もっとも、公事師の中には、奉行所提出書類の作成代行にとどまらず、当事者を代理して内済(和解)の交渉を相手方と行なったり、当事者の親族や町役人・村役人に成りすまし、時には当事者が病気だと偽り付添人としてお白洲に出廷したり(事実上の訴訟代理人)、あるいはまた古い借用書を二束三文で買い取ったうえ自ら訴え出て相手方から債権回収をはかる(サービサー)ものが多くいたため、幕府は公事師を非合法な存在として取り締まる一方で、「公事宿」という、簡単に言うと《司法書士事務所兼訴訟当事者宿泊用ビジネスホテル》が幕府公認の奉行所提出書類作成代行業として認められていました。

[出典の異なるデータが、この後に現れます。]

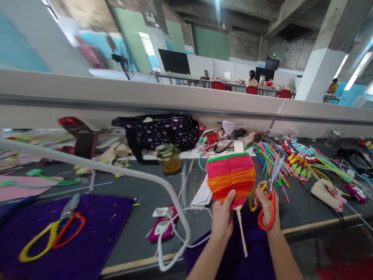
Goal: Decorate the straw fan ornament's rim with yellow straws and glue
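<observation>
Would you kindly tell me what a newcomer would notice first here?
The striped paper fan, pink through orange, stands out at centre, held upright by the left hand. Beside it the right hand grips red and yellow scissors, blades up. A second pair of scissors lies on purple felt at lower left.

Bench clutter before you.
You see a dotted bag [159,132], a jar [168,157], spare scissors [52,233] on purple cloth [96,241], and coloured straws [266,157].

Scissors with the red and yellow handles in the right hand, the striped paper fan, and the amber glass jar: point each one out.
Red-and-yellow-handled scissors [265,202]: head view, on the handles.
Striped pink-and-orange paper fan [230,177]: head view, mid pleats.
Amber glass jar with green lid [169,162]: head view, on its body.
</observation>
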Demonstrator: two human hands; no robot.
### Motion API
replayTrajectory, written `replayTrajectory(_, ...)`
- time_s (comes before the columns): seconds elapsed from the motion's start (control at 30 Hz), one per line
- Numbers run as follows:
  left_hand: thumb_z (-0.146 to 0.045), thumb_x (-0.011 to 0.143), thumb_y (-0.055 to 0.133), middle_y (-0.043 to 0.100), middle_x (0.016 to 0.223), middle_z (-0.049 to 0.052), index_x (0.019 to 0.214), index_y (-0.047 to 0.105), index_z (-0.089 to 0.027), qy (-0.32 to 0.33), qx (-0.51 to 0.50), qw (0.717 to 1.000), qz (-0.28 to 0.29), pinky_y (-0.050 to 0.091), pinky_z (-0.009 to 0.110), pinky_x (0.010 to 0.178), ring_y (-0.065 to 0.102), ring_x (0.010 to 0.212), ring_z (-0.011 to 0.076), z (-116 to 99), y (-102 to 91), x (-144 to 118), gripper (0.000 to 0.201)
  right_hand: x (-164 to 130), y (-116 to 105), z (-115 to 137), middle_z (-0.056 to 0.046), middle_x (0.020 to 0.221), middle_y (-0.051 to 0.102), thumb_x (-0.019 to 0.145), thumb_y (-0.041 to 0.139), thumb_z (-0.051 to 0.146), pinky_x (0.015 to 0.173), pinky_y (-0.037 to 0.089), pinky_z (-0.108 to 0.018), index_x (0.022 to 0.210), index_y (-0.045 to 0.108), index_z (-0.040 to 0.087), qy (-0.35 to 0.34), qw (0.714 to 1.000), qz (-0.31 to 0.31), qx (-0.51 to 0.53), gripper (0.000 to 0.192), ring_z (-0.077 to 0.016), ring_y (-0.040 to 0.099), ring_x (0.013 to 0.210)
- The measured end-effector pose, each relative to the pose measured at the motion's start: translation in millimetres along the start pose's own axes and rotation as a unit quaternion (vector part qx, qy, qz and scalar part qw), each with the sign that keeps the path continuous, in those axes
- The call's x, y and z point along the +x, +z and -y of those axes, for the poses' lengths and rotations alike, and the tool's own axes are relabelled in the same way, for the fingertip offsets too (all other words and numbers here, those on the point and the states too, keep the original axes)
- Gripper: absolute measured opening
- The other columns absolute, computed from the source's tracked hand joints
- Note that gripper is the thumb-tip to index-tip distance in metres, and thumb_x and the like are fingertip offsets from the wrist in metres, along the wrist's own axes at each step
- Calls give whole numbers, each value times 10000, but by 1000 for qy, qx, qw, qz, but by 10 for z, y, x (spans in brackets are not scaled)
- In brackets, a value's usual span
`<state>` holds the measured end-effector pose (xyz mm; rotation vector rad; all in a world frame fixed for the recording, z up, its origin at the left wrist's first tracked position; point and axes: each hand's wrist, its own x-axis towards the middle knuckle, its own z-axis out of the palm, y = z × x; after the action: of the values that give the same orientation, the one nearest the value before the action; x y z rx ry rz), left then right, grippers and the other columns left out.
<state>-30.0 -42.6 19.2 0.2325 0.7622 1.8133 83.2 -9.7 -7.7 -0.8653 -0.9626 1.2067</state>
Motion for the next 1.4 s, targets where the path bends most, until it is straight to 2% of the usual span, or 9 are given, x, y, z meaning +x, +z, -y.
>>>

幕府公認(≒国家資格?)で奉行所(=裁判所)提出書類作成業務を行ない、当事者に手続や訴訟技術を教示し、当事者の付添人としてお白洲に同行し・・・って、つまりは司法書士による「本人訴訟支援」のあり方そのものなんですね。

公事師や公事宿を「現在の弁護士のような存在」と見る向きもありますが、わたしはむしろ「現在の司法書士のような存在」だと思っています。

 

さて、わたしは普段、就寝前に「必殺」シリーズのDVDを1日1話ずつ視聴するのを趣味としているのですが、時代劇の中には稀に「公事師」が登場する話があります。

「必殺」シリーズ全話を見ているわけではないので、もっと登場しているのかもしれませんが、わたしの知る限りでは、必殺仕業人第15話「あんたこの連れ合いどう思う」の公事師早瀬(演ずるは清水綋治)、新必殺仕置人第23話「訴訟無用」の公事師長十郎(演ずるは城所英夫)、必殺仕事人第24話「冥土へ道連れを送れるか?」の公事師玄斉(演ずるは菅貫太郎)と、名だたる悪役俳優が公事師を演じています。

「必殺」シリーズに登場するからには、いずれも仕置仕事の標的となって闇に葬られる悪徳公事師なのですが、何故か、というかやっぱり、というか、公事師の描かれ方は弁護士チックです。まあ、悪徳司法書士などドラマで描いてもね…地味すぎますわな。

何年か前に、中村玉緒主演で、主人公が司法書士兼サラ金業者という、全国の司法書士が卒倒したトンデモない設定のテレビドラマが放映されたことがありましたが、どなたかまともな司法書士を主人公にしたドラマを作ってはもらえませんでしょうか。